Activity: When you reproduce the listing, keep every word as it is and drop the pictures.

Data:
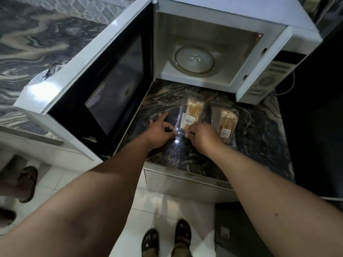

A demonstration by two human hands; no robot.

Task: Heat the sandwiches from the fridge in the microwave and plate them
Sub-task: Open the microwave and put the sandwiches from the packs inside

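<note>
A: Where are we w/ the sandwiches?

B: 2 packs are sitting on the dark marble counter (259,145), just in front of the microwave (232,19). The left sandwich pack (191,112) is lying at about 6 o'clock from the glass turntable (194,60); the right sandwich pack (227,121) is just beside it, at 3 o'clock from the 1st.

A: Hands?

B: Both are working the near end of the left pack's clear wrapper. The left hand (159,132) is pinching the plastic btwn thumb & fingers; the right hand (201,135) is pinching the same edge from the other side, fingers curled closed on it. Looks like they're pulling the seal apart, tho that's my read.

A: Microwave ready?

B: Microwave door (104,80) is hanging wide open toward 9 o'clock, and the turntable is sitting bare, nothing loaded.

A: So how far along?

B: Early, I'd say. Fetching from the fridge looks done, door's open. Left to do: unwrapping both packs, loading, heating, plating. No plate is showing anywhere in view.

A: Anything else around?

B: Sandalled feet (167,238) on the white tile floor at 6 o'clock; another sandal (27,184) at 8 o'clock.
</note>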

Answer section:
A demonstration by two human hands; no robot.

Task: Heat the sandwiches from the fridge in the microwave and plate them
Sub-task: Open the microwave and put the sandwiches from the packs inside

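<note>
A: Where are we w/ the sandwiches?

B: 2 packs are sitting on the dark marble counter (259,145), just in front of the microwave (232,19). The left sandwich pack (191,112) is lying at about 6 o'clock from the glass turntable (194,60); the right sandwich pack (227,121) is just beside it, at 3 o'clock from the 1st.

A: Hands?

B: Both are working the near end of the left pack's clear wrapper. The left hand (159,132) is pinching the plastic btwn thumb & fingers; the right hand (201,135) is pinching the same edge from the other side, fingers curled closed on it. Looks like they're pulling the seal apart, tho that's my read.

A: Microwave ready?

B: Microwave door (104,80) is hanging wide open toward 9 o'clock, and the turntable is sitting bare, nothing loaded.

A: So how far along?

B: Early, I'd say. Fetching from the fridge looks done, door's open. Left to do: unwrapping both packs, loading, heating, plating. No plate is showing anywhere in view.

A: Anything else around?

B: Sandalled feet (167,238) on the white tile floor at 6 o'clock; another sandal (27,184) at 8 o'clock.
</note>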

The exercise requires no additional content.